- **WHAT IS NEEDED**
Would you copy each line of the data below that has "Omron"?

- **INFORMATION**

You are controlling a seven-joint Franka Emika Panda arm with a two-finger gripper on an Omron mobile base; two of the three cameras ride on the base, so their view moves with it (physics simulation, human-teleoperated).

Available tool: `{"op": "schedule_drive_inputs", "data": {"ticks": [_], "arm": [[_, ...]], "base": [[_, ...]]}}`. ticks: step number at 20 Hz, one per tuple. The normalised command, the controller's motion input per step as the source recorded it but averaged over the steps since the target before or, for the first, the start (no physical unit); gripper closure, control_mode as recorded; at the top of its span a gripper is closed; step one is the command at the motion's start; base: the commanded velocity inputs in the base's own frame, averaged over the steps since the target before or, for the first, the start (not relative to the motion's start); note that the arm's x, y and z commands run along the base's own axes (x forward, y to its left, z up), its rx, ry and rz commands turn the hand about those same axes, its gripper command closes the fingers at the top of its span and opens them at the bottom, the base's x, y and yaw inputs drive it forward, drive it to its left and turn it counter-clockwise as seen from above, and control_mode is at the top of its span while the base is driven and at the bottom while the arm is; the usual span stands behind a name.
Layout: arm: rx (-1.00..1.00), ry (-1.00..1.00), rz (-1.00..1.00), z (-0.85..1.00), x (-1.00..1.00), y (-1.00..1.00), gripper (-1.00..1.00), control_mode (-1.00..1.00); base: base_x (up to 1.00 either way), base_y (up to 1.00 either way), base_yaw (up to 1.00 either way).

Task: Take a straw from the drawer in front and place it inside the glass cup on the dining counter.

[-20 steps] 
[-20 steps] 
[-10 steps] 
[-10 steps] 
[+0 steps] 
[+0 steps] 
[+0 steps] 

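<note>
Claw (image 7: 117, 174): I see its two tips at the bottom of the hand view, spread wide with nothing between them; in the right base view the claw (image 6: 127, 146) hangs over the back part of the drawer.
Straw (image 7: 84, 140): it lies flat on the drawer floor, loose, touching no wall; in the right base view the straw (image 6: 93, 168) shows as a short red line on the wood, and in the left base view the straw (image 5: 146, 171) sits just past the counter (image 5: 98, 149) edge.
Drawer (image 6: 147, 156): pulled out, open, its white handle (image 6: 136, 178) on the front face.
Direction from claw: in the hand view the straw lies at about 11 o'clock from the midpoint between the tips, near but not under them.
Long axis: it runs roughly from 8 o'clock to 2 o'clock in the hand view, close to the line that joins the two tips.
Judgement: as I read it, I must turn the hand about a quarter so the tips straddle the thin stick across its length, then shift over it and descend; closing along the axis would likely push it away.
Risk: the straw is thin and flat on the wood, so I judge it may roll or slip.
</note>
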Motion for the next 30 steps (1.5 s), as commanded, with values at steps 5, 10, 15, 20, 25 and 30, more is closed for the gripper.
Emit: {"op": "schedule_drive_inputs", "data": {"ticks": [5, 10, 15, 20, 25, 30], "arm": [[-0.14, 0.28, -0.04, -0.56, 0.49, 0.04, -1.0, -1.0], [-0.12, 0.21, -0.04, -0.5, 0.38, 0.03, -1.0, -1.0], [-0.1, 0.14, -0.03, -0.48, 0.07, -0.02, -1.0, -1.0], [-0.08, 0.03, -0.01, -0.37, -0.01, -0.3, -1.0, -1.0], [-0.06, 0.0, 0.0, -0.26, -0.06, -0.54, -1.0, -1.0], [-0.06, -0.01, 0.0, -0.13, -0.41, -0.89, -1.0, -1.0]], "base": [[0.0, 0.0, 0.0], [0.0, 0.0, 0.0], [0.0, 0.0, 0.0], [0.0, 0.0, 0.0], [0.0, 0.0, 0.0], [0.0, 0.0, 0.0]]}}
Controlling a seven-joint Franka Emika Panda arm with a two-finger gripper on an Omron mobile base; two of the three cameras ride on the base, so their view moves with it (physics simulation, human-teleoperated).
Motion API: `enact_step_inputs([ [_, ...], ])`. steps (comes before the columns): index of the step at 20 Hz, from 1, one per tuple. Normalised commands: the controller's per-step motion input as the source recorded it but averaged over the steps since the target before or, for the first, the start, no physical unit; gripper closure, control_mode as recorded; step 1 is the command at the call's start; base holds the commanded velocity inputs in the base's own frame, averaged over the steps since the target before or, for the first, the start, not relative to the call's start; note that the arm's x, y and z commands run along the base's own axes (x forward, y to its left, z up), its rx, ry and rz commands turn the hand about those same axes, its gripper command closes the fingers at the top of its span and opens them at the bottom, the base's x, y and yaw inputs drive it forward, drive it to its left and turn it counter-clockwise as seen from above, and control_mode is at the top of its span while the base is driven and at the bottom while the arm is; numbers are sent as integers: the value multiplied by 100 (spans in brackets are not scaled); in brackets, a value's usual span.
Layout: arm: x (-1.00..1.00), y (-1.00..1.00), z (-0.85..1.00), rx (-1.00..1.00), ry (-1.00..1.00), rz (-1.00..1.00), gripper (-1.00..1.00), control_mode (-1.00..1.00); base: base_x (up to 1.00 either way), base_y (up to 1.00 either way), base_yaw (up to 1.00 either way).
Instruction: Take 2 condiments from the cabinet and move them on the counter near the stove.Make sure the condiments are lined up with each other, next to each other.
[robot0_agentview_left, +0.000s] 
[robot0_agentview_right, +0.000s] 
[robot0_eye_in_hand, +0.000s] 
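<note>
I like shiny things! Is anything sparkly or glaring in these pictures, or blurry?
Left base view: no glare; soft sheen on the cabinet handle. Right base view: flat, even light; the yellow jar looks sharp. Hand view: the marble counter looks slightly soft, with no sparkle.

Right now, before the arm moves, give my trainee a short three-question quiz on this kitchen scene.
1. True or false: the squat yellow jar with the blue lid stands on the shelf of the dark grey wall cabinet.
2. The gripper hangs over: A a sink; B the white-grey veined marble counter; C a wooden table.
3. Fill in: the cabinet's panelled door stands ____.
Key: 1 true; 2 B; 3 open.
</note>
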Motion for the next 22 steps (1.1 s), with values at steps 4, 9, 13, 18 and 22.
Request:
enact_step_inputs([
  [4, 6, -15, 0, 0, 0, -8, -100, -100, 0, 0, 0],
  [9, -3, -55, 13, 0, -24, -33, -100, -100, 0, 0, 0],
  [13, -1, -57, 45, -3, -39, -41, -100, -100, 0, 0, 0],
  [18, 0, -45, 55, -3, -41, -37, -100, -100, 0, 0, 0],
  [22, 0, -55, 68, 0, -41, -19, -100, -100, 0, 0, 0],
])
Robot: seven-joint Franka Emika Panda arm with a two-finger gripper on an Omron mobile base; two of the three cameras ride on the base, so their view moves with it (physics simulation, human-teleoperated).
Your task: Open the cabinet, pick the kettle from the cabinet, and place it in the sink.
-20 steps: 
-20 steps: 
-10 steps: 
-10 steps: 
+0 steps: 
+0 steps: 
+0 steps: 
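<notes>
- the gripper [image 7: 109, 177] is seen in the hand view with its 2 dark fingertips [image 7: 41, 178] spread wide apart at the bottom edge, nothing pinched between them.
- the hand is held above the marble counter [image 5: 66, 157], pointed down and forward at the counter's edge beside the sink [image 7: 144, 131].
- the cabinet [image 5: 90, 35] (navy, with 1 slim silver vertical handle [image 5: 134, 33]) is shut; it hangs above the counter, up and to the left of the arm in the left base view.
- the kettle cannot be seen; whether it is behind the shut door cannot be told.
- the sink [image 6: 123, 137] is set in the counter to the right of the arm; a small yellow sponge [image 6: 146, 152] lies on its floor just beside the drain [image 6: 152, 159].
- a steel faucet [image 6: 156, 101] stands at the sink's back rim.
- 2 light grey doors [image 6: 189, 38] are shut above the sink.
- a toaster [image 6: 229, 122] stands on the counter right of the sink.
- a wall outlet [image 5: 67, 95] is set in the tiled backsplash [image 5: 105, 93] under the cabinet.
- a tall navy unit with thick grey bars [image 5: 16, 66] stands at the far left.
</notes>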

- **SOLUTION TO THIS EXERCISE**
You are controlling a seven-joint Franka Emika Panda arm with a two-finger gripper on an Omron mobile base; two of the three cameras ride on the base, so their view moves with it (physics simulation, human-teleoperated).
Controlling a seven-joint Franka Emika Panda arm with a two-finger gripper on an Omron mobile base; two of the three cameras ride on the base, so their view moves with it (physics simulation, human-teleoperated).
Robot: seven-joint Franka Emika Panda arm with a two-finger gripper on an Omron mobile base; two of the three cameras ride on the base, so their view moves with it (physics simulation, human-teleoperated).

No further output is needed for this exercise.